**Task objective:**
Return the lines below that contain the word "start".

**Data block:**
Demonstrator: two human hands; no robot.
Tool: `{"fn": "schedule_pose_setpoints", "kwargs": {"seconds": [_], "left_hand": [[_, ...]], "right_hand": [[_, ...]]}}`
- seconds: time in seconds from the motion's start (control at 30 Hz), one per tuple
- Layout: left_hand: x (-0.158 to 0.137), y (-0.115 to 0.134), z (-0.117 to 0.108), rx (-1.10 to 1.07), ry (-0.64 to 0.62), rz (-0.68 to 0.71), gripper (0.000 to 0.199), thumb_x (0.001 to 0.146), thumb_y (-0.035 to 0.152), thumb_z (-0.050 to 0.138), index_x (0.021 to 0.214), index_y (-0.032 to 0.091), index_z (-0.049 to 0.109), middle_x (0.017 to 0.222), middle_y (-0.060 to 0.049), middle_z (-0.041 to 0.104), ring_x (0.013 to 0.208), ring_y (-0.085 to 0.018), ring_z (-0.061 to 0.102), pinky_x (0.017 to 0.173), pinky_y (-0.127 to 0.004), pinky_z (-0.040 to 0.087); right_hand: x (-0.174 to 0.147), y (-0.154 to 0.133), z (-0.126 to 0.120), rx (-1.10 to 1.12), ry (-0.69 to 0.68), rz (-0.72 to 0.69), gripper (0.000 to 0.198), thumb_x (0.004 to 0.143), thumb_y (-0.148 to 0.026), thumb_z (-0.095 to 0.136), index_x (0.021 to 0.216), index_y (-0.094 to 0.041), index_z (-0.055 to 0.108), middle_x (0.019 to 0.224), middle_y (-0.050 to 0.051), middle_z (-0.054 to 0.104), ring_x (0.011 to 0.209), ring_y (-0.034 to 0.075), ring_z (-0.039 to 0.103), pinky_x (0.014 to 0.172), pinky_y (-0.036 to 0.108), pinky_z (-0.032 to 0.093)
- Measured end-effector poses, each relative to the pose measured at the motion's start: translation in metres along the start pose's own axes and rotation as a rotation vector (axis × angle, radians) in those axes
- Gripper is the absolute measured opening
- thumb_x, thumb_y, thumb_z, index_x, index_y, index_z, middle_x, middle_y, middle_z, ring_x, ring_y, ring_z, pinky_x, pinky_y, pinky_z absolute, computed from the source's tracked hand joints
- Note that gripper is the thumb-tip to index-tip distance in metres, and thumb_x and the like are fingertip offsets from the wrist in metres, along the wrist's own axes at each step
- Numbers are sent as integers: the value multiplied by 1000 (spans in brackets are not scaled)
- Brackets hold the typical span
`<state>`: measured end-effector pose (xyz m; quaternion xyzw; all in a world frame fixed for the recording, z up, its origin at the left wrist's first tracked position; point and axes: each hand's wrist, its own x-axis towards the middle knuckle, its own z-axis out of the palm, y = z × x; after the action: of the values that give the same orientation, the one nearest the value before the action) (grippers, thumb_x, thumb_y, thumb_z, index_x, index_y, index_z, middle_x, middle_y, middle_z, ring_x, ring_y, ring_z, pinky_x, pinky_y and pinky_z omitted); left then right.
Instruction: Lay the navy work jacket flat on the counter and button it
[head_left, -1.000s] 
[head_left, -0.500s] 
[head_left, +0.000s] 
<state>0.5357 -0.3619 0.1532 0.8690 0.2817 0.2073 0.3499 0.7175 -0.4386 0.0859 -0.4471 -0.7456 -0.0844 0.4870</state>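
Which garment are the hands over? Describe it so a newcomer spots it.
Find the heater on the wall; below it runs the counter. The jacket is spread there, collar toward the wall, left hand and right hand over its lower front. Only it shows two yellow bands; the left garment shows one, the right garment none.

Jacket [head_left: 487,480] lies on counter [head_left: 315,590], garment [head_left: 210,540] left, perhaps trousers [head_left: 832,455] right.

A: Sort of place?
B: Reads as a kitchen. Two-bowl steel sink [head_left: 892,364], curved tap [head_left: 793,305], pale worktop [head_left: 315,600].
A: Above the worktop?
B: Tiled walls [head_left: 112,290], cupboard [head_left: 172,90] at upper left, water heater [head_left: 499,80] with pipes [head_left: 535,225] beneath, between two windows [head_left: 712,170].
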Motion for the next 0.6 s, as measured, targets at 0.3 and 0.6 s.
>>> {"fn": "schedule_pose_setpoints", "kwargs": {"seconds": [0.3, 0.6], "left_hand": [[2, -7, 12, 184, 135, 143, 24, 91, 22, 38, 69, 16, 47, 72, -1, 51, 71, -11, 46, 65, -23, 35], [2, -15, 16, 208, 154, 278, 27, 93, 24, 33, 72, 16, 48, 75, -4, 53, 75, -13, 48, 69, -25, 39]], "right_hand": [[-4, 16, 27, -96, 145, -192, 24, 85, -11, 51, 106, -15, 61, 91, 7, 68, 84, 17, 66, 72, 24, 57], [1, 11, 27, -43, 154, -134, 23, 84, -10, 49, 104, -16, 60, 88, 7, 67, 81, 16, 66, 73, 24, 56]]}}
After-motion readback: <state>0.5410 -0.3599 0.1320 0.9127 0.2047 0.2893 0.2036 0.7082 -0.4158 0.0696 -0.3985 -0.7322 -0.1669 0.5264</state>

**Solution to the exercise:**
- seconds: time in seconds from the motion's start (control at 30 Hz), one per tuple
- Measured end-effector poses, each relative to the pose measured at the motion's start: translation in metres along the start pose's own axes and rotation as a rotation vector (axis × angle, radians) in those axes

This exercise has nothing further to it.